(Beginning of DATA EXCERPT)

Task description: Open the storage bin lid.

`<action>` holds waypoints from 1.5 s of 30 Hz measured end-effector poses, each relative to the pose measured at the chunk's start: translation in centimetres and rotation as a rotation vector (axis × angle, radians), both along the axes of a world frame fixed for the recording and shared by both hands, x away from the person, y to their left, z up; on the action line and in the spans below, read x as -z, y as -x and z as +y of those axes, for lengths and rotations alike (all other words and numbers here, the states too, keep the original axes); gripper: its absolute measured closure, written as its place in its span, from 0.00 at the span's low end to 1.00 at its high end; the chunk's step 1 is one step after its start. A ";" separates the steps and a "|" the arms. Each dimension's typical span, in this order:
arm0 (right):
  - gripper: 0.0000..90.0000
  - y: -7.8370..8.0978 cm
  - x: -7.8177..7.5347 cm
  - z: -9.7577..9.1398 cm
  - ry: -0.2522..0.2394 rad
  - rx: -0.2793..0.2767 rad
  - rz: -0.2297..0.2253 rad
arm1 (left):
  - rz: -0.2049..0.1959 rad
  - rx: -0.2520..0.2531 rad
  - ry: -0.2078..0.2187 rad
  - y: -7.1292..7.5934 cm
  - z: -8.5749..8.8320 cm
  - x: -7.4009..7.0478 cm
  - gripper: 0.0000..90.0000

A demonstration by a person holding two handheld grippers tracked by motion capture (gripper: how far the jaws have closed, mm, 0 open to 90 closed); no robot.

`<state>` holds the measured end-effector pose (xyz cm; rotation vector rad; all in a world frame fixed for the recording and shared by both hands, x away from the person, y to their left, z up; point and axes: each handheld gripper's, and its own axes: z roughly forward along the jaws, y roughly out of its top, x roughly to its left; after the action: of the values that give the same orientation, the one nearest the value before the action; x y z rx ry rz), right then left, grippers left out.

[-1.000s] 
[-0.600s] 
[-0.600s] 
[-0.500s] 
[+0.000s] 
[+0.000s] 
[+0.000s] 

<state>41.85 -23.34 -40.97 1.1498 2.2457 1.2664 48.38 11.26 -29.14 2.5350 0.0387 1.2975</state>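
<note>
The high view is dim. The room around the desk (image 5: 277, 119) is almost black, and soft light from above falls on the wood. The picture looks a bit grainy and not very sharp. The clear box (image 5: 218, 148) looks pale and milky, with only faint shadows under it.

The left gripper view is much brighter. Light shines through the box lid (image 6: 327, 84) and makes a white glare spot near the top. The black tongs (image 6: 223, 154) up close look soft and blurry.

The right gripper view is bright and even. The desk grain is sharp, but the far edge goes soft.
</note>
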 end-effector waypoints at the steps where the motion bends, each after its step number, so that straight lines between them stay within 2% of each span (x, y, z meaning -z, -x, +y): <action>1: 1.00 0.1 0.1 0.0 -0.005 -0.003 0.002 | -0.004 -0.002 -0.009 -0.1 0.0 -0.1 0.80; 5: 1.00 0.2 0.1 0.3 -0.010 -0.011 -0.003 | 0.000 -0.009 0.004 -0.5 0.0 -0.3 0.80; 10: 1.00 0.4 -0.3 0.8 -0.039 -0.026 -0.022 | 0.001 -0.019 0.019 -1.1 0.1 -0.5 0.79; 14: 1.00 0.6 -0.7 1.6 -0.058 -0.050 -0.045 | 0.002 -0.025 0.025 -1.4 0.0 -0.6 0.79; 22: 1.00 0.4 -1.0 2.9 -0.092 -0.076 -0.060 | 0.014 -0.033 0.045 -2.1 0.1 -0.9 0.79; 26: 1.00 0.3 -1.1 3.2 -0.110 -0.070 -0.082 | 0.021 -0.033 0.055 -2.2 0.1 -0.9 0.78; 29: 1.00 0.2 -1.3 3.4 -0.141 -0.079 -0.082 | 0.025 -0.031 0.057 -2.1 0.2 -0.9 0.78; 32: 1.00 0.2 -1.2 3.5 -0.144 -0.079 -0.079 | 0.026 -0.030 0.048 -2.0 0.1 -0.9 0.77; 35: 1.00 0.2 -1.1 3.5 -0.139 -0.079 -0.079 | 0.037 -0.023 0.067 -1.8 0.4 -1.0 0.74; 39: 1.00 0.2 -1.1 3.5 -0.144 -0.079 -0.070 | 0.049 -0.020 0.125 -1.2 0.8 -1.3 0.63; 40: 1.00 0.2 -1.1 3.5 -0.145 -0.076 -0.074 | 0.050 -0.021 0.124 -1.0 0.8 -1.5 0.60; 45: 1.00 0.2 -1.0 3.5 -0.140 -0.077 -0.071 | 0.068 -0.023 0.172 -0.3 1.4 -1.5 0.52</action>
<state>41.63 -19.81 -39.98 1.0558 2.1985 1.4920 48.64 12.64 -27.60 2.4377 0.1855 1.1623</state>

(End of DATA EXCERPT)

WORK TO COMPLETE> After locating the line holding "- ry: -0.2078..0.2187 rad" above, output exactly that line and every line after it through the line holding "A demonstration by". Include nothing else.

ANSWER BOX>
  - ry: -0.2078..0.2187 rad
  - y: -7.1292..7.5934 cm
  - z: -8.5749..8.8320 cm
  - x: -7.4009..7.0478 cm
  - gripper: 0.0000..90.0000

A demonstration by a person holding two handheld grippers tracked by motion capture (gripper: how far the jaws have closed, mm, 0 open to 90 closed); no robot.

The answer requires nothing further.